OCR — Turn Scanned PDFs into Searchable Text — MakeMyPDF

You scan a stack of paper documents to PDF. The pages look fine — crisp images of the original text. But try to search for a word, copy a paragraph, or highlight a sentence, and nothing happens. The PDF is just a collection of page-sized images. The computer has no idea there are words on those pages.

OCR — optical character recognition — bridges that gap. It analyzes the pixel patterns in each page image, identifies characters and words, and embeds an invisible text layer into the PDF. The visual appearance stays the same, but now the file is searchable, selectable, and indexable.

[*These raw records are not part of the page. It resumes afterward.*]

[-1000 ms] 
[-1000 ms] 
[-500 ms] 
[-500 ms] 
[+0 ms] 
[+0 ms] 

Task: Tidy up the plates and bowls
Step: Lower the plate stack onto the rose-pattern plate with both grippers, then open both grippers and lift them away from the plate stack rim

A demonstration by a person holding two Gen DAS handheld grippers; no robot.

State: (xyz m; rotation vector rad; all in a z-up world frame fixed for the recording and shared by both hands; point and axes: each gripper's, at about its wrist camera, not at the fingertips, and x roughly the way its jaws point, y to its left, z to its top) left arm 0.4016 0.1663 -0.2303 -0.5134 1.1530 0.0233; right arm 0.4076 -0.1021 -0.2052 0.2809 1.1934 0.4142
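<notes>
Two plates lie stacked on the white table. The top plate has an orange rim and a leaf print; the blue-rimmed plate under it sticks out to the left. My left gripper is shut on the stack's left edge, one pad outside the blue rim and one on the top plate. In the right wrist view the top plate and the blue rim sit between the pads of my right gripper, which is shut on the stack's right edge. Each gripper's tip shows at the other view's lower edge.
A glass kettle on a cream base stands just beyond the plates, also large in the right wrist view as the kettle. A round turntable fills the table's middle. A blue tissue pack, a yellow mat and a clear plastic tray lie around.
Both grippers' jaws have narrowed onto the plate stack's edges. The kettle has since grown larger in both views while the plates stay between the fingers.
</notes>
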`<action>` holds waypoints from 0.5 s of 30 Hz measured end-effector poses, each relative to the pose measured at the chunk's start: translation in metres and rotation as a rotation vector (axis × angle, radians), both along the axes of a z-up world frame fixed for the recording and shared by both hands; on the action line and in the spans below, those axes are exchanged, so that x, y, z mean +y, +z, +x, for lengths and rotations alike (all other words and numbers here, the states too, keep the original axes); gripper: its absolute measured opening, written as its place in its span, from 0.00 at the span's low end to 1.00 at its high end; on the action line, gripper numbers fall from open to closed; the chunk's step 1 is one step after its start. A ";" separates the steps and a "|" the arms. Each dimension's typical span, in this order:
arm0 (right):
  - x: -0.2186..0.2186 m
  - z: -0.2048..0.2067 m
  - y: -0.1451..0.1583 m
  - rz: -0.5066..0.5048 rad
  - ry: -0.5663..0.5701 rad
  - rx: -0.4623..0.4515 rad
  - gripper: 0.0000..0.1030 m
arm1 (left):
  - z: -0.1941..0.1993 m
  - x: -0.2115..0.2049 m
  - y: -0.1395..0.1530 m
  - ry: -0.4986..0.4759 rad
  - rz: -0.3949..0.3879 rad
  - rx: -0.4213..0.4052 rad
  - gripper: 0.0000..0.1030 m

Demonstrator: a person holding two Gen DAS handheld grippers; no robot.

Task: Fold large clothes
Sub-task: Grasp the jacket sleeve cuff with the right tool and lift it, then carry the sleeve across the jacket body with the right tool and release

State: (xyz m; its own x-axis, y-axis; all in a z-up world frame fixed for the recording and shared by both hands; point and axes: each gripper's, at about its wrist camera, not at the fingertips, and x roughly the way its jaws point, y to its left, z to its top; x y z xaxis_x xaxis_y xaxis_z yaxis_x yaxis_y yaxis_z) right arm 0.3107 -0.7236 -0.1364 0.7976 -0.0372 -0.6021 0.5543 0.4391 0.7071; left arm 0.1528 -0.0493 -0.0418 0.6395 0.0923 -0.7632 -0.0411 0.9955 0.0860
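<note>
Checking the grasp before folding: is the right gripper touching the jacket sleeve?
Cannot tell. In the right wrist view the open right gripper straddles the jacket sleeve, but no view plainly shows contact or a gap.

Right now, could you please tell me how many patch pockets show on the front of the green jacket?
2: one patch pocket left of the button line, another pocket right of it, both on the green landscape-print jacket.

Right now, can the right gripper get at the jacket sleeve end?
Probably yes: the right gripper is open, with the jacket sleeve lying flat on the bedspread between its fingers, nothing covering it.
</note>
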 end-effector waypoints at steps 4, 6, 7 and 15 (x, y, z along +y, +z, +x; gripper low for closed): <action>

This guide covers how OCR actually works, what tools do it well, where it falls short, and how to get the best results.

What OCR actually does to a PDF

A scanned PDF stores each page as a raster image — typically JPEG or CCITT-compressed TIFF data embedded in the PDF container. There is no text content, no font data, no character encoding. When you "search" this PDF, the viewer has nothing to search through.

OCR processing adds a text layer on top of each page image. The engine identifies every character it can find, determines its position on the page, and writes invisible text objects at the corresponding coordinates. The original image remains untouched beneath. When you search, select, or copy text from the resulting file, you're interacting with this invisible text layer — the visual rendering still comes from the image.

This approach — overlaying text on images — is called "sandwich PDF" or "PDF/A with OCR text." It's the standard output format for every serious OCR tool. The alternative — extracting text and discarding the images — loses formatting and layout information, so it's rarely what you want for document archival.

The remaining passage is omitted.